At the beginning of August, only a week after getting to Ottawa, I flew to Indonesia, where I’ve been for the remainder of 2017.   Terri owns a house in Lipah, on the northeast corner of Bali, overlooking the ocean, steps from the beach and great diving, and I spent the next three months diving, eating well, getting back into shape and writing.  I am now almost finished the manuscript of a travel book about my Silk Road bicycle trip, and although I wish I were already done, I feel as though the past few months have been spent in the perfect antidote to those months spent watching my father’s final decline.  


I bought an underwater camera in October and spent the next month learning to use it as Terri and I dived most days.  It was an idyllic existence, and my only regret is that I didn’t entirely finish the book, although only about one-eighth of the journey remains to be written about.  I hope to finish it off over the next few months.




We had a steady stream of friends visit over our time in Lipah, and it was great to take them all diving.  Terri had just finished her Divemaster course and had learned all the divesites in the area, and was a marvellous guide.  Soon, however, Mount Agung, the 3000-metre volcano overlooking Lipah, began to rumble into life and our friends (and all other tourists) began to give Lipah a wide berth. 

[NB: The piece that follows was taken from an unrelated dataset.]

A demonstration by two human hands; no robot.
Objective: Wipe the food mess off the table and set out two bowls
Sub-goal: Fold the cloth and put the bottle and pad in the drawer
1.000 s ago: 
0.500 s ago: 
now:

Terri went to Switzerland in early November, and I headed to Gili Trawangan in mid-November to do my scuba instructor course.  I liked the other students on the course and had fun, although the course was a bit stressful at times and I thought for a while that I had failed my Instructor Examination (I hadn’t).  I didn’t much care for over-commercialized, overpriced and rather tatty Gili T in comparison to our genteel lifestyle in Lipah, though, and it was a relief to return to Lipah (if only for a single night) two days ago.



While I was on Gili T, I accepted a volunteer job teaching diving in Raja Ampat, the diving hotspot of far eastern Indonesia which I visited in 2014, just off the western tip of New Guinea, and Terri accepted a position running the volunteer camp on Arborek Island.  I am on my way to Arborek today to start work, and we hope to be here over Christmas, New Year’s and the first few months of 2018, dividing our time between diving and community work (mostly teaching in the local schools).  It promises to be a new, challenging adventure for us:  just what Terri and I like best!

So I hope that 2017 was good to you and those you hold dear, and that 2018 will prove even better.  I don’t know what the upcoming year will bring, other than my 50th birthday and further adventures, but I look forward to finding out.  For me 2017 was a sobering year, with my father's demise bringing home to me the impermanence and fragility of human existence, and making me determined to make the most of the time we have.




Merry Christmas, Happy New Year, Season’s Greetings and a huge hug to all of you, and I hope that our paths cross somewhere in the world in the upcoming year.